Indian healthcare industry is unique in many sense. We have such a huge burden of patients on the existing facilities, yet penetration of modern medicine is low in the country. We always crib about the need for more medical colleges, yet we are net exporter of medical talent to the world. We are worried about quacks in our system, yet we also have some of the best doctors and healthcare systems in the world. We worry about healthcare being out of the reach of common man in this country, yet our pricing is one of the lowest world over.
In this context, one can imagine the challenge NABH would be facing in adoption of its standards. I felt the need to discuss some of the practices that are commonly prevalent in Indian hospitals and how these become a roadblock in NABH implementation. I might not be able to suggest a sure shot way to handle these practices, however I will make an attempt to create awareness on these issues.

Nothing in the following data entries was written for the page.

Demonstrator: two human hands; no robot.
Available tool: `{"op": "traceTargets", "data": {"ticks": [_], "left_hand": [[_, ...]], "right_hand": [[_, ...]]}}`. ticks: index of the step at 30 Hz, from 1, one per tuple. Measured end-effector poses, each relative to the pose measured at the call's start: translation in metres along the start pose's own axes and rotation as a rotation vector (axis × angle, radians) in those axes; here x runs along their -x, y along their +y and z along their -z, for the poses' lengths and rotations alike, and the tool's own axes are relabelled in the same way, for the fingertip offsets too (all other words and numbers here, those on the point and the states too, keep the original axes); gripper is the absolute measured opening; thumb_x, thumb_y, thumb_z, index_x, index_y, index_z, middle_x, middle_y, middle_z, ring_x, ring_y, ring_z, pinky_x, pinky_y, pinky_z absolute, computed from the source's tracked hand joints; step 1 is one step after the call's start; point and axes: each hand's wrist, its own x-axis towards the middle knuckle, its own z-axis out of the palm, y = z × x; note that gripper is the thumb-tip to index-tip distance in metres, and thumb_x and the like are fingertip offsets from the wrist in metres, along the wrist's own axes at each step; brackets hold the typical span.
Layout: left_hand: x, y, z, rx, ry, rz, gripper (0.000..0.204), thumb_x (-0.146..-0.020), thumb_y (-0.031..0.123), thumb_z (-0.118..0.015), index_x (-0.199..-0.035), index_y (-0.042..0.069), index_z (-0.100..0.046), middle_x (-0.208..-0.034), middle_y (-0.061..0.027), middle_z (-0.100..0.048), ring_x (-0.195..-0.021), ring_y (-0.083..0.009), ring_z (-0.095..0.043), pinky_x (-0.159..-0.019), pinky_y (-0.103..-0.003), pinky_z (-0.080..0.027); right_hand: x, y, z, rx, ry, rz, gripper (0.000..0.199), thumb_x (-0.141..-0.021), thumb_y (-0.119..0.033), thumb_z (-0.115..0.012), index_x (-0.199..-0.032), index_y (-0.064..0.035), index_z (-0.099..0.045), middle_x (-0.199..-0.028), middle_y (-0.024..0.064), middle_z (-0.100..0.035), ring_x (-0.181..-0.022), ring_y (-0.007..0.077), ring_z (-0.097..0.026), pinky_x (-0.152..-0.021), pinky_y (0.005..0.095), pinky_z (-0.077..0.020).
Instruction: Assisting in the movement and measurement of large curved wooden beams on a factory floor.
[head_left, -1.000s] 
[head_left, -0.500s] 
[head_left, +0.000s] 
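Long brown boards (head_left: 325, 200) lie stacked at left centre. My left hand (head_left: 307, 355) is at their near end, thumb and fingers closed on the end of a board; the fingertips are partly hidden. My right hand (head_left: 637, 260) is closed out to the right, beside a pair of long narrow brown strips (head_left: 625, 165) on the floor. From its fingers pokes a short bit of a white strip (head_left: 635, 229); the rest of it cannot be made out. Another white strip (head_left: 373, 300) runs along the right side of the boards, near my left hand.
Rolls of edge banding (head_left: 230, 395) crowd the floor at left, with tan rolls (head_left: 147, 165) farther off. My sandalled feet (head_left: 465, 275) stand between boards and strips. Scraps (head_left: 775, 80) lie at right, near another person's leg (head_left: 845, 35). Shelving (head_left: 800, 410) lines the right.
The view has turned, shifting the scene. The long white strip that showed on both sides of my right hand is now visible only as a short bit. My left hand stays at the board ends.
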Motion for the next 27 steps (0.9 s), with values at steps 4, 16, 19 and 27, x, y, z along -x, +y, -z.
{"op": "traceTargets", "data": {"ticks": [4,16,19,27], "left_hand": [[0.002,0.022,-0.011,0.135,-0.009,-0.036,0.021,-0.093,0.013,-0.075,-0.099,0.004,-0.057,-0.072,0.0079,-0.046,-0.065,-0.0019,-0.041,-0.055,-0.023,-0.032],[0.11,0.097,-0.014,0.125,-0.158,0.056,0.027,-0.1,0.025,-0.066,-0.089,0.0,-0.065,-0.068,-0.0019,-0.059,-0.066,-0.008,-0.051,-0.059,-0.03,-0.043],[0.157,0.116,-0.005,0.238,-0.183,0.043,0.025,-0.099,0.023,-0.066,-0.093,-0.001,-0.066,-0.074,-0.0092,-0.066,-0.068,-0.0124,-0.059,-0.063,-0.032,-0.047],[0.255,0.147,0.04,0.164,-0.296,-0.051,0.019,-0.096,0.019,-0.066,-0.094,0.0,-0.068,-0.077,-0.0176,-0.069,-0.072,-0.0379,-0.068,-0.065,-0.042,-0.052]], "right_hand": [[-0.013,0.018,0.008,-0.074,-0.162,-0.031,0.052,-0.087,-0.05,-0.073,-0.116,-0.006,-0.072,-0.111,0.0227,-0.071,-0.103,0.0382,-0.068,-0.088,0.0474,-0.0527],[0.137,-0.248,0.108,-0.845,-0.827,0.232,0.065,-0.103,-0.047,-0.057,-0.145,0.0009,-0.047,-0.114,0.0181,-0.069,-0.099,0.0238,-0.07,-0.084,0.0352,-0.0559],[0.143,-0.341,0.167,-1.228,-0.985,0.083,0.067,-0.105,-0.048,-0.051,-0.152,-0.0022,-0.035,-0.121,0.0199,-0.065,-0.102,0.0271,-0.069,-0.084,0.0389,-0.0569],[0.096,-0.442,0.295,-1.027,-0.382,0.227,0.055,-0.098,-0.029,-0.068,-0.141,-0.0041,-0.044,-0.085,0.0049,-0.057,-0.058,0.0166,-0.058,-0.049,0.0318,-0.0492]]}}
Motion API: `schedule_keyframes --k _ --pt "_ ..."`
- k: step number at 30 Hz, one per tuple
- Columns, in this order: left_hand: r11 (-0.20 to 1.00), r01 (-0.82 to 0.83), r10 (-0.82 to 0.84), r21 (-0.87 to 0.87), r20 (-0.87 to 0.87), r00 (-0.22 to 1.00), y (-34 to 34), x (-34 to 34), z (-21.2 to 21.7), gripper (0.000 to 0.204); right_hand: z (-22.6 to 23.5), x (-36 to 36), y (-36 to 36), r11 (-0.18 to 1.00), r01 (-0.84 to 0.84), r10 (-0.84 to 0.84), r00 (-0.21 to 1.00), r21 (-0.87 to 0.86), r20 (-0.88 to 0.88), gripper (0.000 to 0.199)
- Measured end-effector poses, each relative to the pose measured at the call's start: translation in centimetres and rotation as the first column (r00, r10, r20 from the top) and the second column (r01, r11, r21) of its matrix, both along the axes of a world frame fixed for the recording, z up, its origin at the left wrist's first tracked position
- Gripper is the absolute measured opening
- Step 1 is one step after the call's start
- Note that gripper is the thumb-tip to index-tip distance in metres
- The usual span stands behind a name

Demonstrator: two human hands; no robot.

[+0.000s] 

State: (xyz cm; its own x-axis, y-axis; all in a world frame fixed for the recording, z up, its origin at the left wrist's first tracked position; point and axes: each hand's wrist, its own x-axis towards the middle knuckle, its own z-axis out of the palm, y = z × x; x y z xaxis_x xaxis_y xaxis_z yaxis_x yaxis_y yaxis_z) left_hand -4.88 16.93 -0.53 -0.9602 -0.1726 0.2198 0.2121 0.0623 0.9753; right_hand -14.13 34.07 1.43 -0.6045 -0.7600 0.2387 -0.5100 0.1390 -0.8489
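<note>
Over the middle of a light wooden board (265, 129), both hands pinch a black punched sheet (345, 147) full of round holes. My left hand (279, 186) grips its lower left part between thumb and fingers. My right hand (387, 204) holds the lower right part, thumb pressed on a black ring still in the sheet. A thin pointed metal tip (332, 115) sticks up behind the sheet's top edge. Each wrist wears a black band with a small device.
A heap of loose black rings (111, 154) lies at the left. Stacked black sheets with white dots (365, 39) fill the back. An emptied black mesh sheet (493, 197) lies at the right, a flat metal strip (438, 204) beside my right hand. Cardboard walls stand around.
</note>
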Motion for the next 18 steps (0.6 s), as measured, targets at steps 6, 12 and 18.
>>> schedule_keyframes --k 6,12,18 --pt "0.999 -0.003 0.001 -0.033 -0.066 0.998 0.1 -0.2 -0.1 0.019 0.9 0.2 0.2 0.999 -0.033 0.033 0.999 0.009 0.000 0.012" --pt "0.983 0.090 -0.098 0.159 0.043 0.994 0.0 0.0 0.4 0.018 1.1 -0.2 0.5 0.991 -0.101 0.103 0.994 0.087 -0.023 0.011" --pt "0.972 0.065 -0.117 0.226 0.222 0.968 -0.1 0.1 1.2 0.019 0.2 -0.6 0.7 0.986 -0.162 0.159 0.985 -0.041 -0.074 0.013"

Doctors are a very knowledgeable lot and their skill levels may vary depending on years of training and experience. This has a bearing on the outcome of the treatment they offer to their patients. There can also be perceptions about certain doctors, i.e. patients might feel outcomes of one doctor is superior to others, whereas there may be no factual data for the same. It is therefore natural for doctors to feel that they have a right to charge a fee that is commensurate to their reputation in the market. More often than not, doctors from the same specialty in a hospital charge different levels of fee for same consultation, treatment and surgeries/procedure. For the hospital management, it is all about keeping doctors in good humour and allow them to follow their own personalized pricing policy for their patients as long as they bring business to the hospital.
The practice runs into trouble when the hospital decides to go for accreditation. NABH demands uniform pricing policy for all patients. For example, all patients in cardiology department in a hospital should be charged same consultation fee and same procedure charges, irrespective of which doctor they consulted. But you would know from your experience that this is not the case practically. Specialists charge different set of fee as per their own comfort.
For the hospital management, it can be the source of worst nightmare in ensuring that doctors comply to a standard pricing policy common to all consultant. I have been even asked by managements how they can circumvent this requirement of NABH through some innovative way! My answer to all of them is that there is no running away from standardization if they are committed to implementing NABH. If you compromise in one area, your get into the habit of compromising everywhere. That's against the very ethos of quality. Quality demands adherence to common rules.
I think the management needs to realise that they are making a long term commitment to Quality and NABH standards help them conclusively demonstrate their commitment to quality by complying to standards. Short cuts don't work. They never work!
One way to handle this issue is to first establish a Medical Advisory board which has representation from management and some senior consultants. The advisory board should come to a consensus that they are committed to implementing NABH. Then the board should have rounds of discussions with all their doctors to educate them about NABH requirements and their role in achieving compliance. I think the most complicated problems can be solved through open and transparent dialogue between different parties, and this is going to be the best way to bring a consensus among the management and doctors on the future course of action. It also lies with the management to define and explain to various stakeholders how NABH implementation will benefit them. By taking care of the anxieties and queries of the doctors, the management can win their trust in the times of change and breaking up of established practices.
There can be tough times, discussions can sometimes turn ugly. You could have some really hard headed doctors in your panel. Your visiting consultants may threaten to take their patients away to other competing hospitals. Some might actually start bad mouthing management's intentions. All this is part of the game. Ask anyone in any industry who was implementing quality standards, and they would unanimously tell you it is not easy. Having said that, it is also not impossible. 180 hospitals in this country have displayed their commitment to standards and that places them in a different league from other thousands of hospitals in our country.
Be open, be patient, communicate and listen, be respectful while dealing with disagreement and most importantly, don't lose the focus on the end goal, i.e. achieving long term commitment from everyone in your team to continually improve quality in your hospital.